Let’s go back to Kelly Starrett. His site MobilityWOD is a prime example of a tool that can be used to help people become their very own sports medicine specialist. He posts awesome videos every single day that teach people how to do many of the things that I would do for them in the clinic, but by themselves either at home or at the gym.

And Kelly’s not the only one putting this information out there. There are a growing number of awesome people all over the world who are finding fantastic ways to care for one’s own body in order to reduce injury and increase performance. Hell, come up with your own ways of doing things on yourself. Identify ways that you could do what you do for your patients, without you. Regardless of how we choose to come up with the practices, we need to start teaching them, and the importance of doing them, to our patients. We need to become the doctors and teachers that we can be.

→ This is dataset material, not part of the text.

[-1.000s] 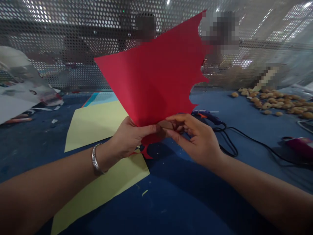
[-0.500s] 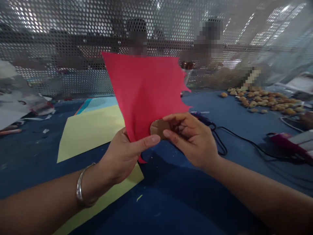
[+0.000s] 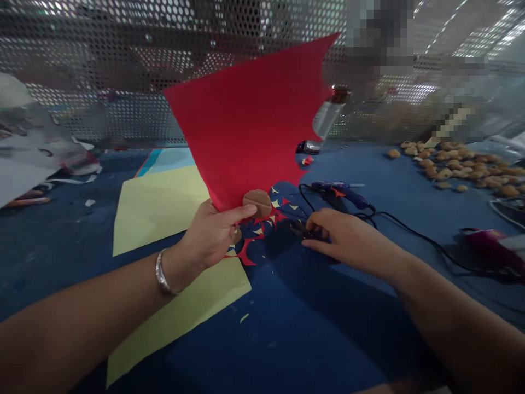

Now of course part of that teaching is getting our patient’s to understand when they have aches and pains that they can deal with on their own, and when they do need to come in for extra care and evaluation. But the fact remains that many tweaks and minor injuries can be dealt with by the athlete if they know what they’re doing.

The future will belong to the people who can jump aboard this train. The healthcare model is shifting to a “cheaper is better” model anyways, with active care and home care being favored over passive care, so we really don’t have much of a choice long-term. Whether we have a capitalist-based, or government-run healthcare system in the future, we will be forced to make Edison’s dream a reality simply because it’s cheaper to do so. And I don’t think that’s such a bad thing. We might as well start now and do it the right way.